## TO DO
Go through the listing below. Copy each line that has the string "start".

## RECORDED DATA

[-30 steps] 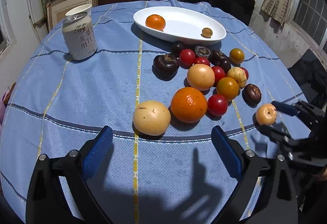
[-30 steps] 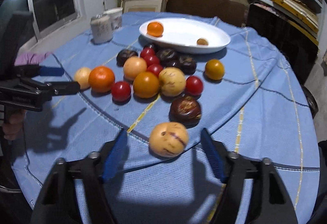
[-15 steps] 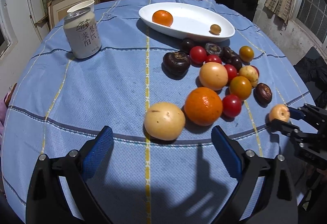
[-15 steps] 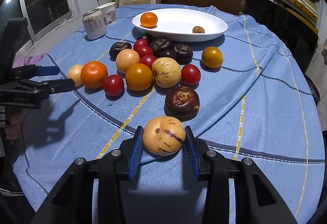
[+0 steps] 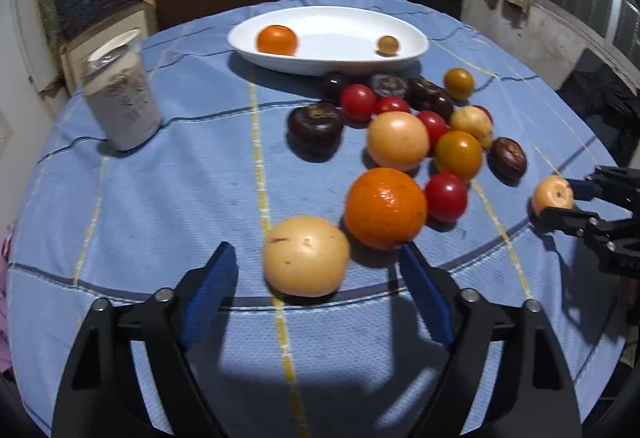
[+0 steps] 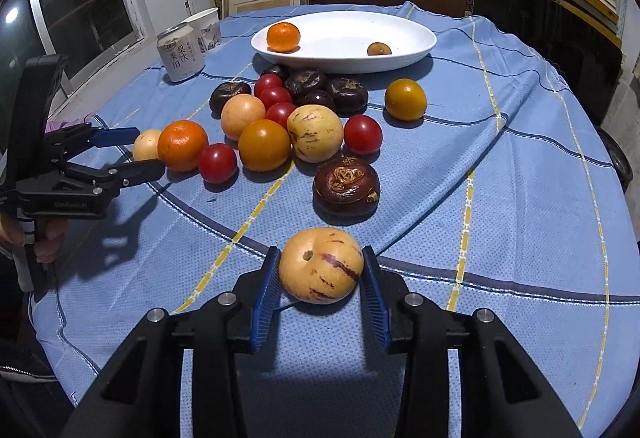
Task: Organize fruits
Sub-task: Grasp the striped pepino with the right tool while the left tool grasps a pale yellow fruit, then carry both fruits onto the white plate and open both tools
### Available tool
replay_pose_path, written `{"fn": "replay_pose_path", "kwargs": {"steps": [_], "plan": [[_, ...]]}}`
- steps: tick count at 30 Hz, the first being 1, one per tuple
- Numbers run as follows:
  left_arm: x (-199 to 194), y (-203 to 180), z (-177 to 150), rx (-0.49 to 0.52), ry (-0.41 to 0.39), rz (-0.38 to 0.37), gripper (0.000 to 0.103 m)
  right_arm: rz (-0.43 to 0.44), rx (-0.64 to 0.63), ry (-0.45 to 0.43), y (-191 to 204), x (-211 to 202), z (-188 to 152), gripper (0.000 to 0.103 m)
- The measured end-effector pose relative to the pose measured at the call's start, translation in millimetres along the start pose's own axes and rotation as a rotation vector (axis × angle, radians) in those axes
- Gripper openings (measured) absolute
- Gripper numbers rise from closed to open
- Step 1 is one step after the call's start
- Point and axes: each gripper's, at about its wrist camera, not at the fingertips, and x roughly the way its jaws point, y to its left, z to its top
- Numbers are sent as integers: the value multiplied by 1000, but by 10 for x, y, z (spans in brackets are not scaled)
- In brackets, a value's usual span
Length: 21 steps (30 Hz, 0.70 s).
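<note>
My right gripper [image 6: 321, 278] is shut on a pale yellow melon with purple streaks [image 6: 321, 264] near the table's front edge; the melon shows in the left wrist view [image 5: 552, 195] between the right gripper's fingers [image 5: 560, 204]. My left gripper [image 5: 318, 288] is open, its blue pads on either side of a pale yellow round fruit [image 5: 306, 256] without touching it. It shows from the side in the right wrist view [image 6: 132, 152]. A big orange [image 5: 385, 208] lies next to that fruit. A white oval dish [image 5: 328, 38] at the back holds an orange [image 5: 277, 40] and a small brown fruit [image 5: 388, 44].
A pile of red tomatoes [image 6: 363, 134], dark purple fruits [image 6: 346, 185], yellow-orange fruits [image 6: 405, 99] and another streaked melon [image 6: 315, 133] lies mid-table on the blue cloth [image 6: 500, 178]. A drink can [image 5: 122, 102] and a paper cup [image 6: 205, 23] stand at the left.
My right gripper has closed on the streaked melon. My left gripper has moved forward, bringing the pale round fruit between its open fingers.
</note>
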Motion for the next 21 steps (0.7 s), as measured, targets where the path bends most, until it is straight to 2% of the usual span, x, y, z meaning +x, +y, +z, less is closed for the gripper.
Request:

## RESPONSE TO THE EXERCISE
- The measured end-effector pose relative to the pose measured at the call's start, translation in millimetres along the start pose's own axes and rotation as a rotation vector (axis × angle, radians) in those axes
- Step 1 is one step after the call's start

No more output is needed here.